Note: updating your endpoint data config can take 3-5 min. A progress bar will be displayed in the cell above and indicates completion with `---------------!` and the cell execution number. You will see your endpoint status as `Updating` under SageMaker resources > Endpoints while this is in progress and `InService` when your updated endpoint is ready for requests.

### Invoke the deployed model endpoint to generate predictions

Now send data to this endpoint to get inferences in real time. 
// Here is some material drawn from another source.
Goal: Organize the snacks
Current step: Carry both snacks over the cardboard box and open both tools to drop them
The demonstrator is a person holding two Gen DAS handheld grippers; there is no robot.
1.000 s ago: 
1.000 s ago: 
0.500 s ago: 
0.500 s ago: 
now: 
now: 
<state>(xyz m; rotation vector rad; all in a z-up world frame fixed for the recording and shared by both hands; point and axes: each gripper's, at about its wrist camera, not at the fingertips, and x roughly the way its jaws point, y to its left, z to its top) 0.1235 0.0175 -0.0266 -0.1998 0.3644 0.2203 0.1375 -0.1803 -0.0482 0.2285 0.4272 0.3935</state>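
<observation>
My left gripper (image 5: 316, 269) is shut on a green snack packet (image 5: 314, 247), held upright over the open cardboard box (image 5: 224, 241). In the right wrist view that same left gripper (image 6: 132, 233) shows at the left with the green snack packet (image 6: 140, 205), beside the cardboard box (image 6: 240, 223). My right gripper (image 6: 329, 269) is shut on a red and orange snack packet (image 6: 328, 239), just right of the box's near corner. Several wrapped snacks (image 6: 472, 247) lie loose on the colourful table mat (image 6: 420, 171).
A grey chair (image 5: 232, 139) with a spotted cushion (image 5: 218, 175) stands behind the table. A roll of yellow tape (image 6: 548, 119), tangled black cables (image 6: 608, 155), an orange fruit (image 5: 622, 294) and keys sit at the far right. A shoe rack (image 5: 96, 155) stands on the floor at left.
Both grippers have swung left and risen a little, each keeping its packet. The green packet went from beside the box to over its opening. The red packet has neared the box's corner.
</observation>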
With data capture enabled in the previous step, the request and response payload, along with some additional metadata, is saved to the S3 location specified in `DataCaptureConfig`.

In [None]:
# Read in training set for schema and to compute feature attribution baselines.
train_df = pd.read_csv("train-headers.csv")

In [None]:
# Use test set to create a file without headers and labels to mirror data format at inference time.
test_df = pd.read_csv("test.csv", header = None)
test_df.drop(test_df.columns[0], axis=1, inplace=True)
test_df.sample(180).to_csv('test-samples-no-header.csv', header = False, index = None)

Now send a test batch of 180 requests to the model endpoint. These inputs will be captured along with endpoint output predictions and sent to your `s3_capture_upload_path`.

In [None]:
print("Sending test traffic to the endpoint {}. \nPlease wait...".format(endpoint_name))

test_sample_df = pd.read_csv('test-samples-no-header.csv', header = None, index_col = False)

response = predictor.predict(data=test_sample_df.to_numpy())

print("Done!")

### View captured data

List the data capture files stored in Amazon S3. 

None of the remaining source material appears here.